**What you have to do**
Count how many lines below include the word "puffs". Answer with a number only.

────────

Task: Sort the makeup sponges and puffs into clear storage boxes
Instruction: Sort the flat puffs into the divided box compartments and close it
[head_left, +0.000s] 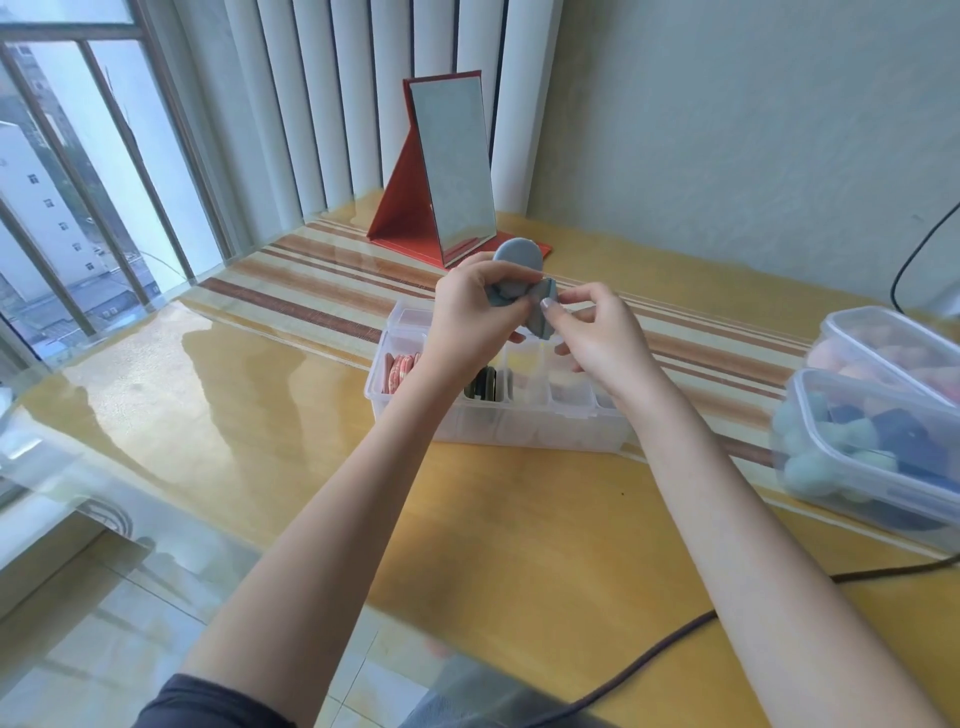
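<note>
both hands hovered above the clear plastic divided storage box (498, 421) on the table (519, 519). the left hand (470, 317) had its fingers curled round a round grey-blue makeup puff (517, 260), while the right hand (597, 338) pinched a second folded grey-blue puff (543, 312). these looked soft, light and squashy, best taken by the edges.

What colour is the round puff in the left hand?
Grey-blue round puff, gripped by the left hand; head view.
</note>
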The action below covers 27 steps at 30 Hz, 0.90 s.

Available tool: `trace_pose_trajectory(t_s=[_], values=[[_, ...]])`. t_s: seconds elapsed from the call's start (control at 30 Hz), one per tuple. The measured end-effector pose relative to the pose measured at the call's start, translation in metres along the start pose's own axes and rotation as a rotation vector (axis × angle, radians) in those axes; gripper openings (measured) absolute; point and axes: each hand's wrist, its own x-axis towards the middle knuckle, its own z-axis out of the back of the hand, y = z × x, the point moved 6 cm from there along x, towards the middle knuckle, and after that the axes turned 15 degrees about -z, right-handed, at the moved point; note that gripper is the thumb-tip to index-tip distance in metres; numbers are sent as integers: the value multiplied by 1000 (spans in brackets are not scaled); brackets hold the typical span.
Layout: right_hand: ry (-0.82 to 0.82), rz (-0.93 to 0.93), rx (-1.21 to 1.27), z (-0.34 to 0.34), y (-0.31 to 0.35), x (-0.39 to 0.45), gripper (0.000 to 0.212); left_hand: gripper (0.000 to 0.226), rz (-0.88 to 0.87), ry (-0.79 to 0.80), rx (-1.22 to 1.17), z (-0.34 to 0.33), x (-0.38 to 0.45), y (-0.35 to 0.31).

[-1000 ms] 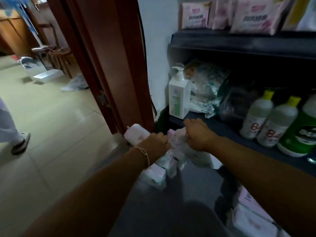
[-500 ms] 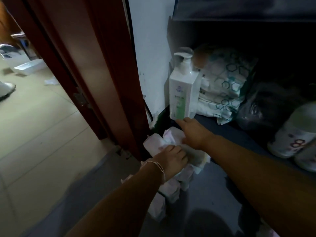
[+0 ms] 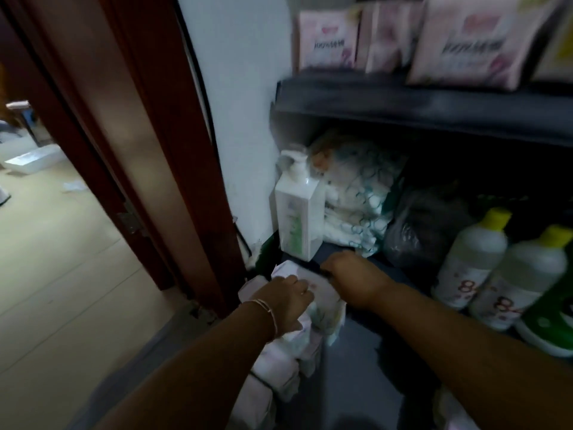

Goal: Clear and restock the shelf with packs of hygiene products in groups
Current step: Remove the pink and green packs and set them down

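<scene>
Your left hand [image 3: 288,301] and right hand [image 3: 353,279], fingers curled on the pale packs [image 3: 322,305], have lifted that bundle from low down up against the shelf edge [image 3: 400,276] beside the pump bottle [image 3: 299,215]: restocking seems underway.

both hands [image 3: 288,301] pressed packs [image 3: 322,302] against shelf [image 3: 403,103] corner.

— How is the light?
— Dim by the shelf [image 3: 434,100]; its lower bay sinks into deep shadow. Brightness comes from the left, through the doorway onto the pale tiled floor [image 3: 55,249].
— Any glare?
— A soft sheen on the door frame [image 3: 136,156] and pump bottle [image 3: 299,212].
— Sharpness?
— Soft overall; the pink packs [image 3: 465,41] up top are smeared, and straight lines bow at the edges.
</scene>
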Motion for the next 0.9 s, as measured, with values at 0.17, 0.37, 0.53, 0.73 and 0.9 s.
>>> trace_pose_trajectory(t_s=[0.17, 0.37, 0.53, 0.73, 0.9], values=[[-100, -40, 109, 90, -38, -64, 27, 40, 110, -89, 5, 118, 26, -17], [-350, -165, 199, 211, -103, -143, 33, 35, 104, -374, -35, 267, 70, -54], [-536, -314, 218, 261, -142, -167, 30, 38, 55, -621, -79, 322, 85, -59], [-838, -494, 93, 320, -163, -149, 43, 59, 60, -732, 96, 368, 91, -29], [-925, -590, 60, 350, -188, -138, 44, 81, 101, -637, 72, 394, 110, -1]])
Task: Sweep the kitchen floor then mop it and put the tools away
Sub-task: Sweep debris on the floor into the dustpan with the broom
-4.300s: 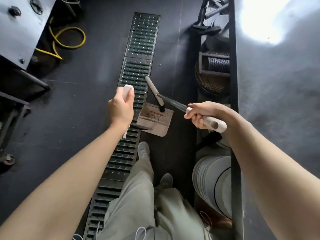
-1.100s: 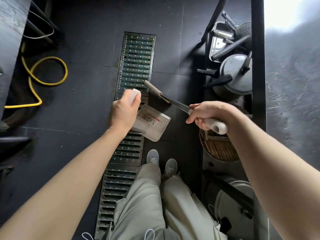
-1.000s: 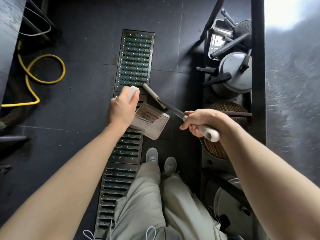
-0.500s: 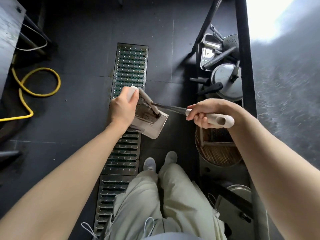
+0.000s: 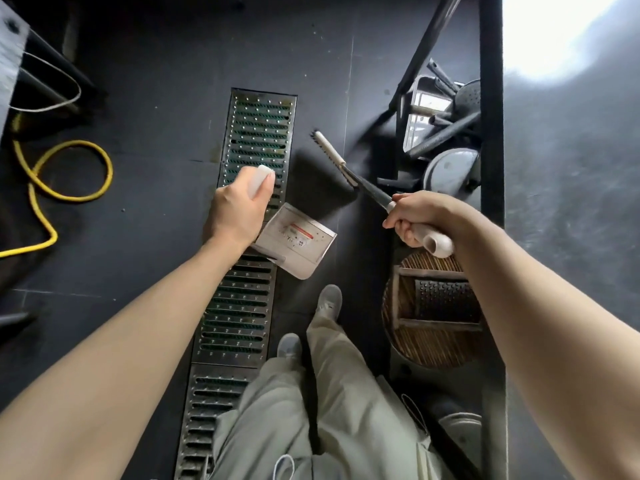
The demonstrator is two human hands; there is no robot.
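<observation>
Person stood on dark kitchen floor (image 5: 145,237), looking down. Left hand (image 5: 239,209) had its grip wrapped round the white dustpan handle (image 5: 260,178), fingers curled tight on it. Dustpan (image 5: 298,242) hung below that hand, pale tray tilted, over the right edge of the metal drain grate (image 5: 258,133); whether it touched the floor could not be told. Small dark specks showed inside the tray.

Right hand (image 5: 415,216) had its grip clamped round the white end of the broom handle (image 5: 434,239). Dark shaft ran up-left from the fist to the broom head (image 5: 330,152), which sat on or just above the floor right of the grate, apart from the dustpan.

Two grey shoes (image 5: 329,299) and light trousers (image 5: 311,410) sat below the dustpan. Yellow hose (image 5: 69,171) coiled on the floor at far left. At right, a dark-framed rack (image 5: 490,133) held pots and a lid (image 5: 450,171), with a round woven basket (image 5: 429,341) lower down.
</observation>
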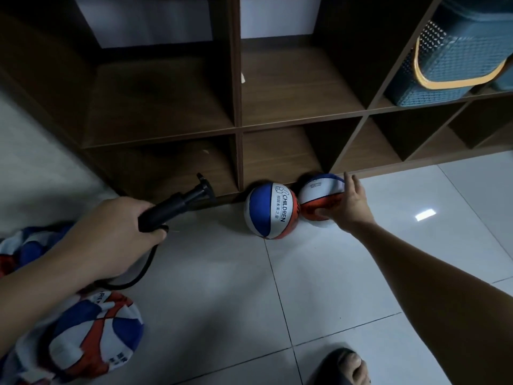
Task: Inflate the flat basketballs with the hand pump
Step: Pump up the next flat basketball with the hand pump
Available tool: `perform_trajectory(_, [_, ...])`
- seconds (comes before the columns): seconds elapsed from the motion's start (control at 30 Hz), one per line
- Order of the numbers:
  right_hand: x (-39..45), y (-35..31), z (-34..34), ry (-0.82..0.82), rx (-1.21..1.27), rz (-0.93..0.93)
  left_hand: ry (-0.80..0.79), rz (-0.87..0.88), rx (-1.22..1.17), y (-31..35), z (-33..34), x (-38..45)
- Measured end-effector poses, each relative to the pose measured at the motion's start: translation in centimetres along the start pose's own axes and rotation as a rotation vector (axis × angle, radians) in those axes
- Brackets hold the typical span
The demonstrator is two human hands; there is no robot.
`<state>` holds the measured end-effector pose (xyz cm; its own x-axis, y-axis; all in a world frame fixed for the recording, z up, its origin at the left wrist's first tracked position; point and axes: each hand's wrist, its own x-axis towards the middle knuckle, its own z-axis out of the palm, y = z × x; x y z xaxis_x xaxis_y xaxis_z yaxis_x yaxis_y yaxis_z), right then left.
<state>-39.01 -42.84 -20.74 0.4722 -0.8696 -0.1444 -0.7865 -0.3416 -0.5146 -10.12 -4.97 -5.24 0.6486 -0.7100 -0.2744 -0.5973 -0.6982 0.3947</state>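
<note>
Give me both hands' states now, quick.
Left hand: grips the black hand pump.
Right hand: fingers spread, curving round the inflated basketball by the shelf unit; full grip cannot be told.

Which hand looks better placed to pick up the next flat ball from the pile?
Probably the left hand: the flat basketballs lie just beneath it, though it grips the hand pump. The right hand is far off, on an inflated ball by the shelf.
</note>
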Motion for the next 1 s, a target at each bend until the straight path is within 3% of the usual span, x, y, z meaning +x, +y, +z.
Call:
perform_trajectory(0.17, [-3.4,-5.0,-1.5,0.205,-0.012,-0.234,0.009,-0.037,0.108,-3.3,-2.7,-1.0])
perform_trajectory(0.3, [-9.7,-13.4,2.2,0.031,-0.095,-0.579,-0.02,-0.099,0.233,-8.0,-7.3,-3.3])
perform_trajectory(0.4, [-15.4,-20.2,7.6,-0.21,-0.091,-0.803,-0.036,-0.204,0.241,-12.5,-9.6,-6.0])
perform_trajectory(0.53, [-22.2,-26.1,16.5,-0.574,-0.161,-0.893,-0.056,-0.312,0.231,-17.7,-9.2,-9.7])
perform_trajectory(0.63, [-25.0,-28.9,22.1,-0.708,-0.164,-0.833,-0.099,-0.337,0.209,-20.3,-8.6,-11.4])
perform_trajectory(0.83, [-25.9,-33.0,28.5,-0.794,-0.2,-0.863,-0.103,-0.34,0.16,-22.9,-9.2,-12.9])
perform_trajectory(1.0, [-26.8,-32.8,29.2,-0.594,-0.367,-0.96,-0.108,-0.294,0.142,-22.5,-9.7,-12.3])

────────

**Answer section**
2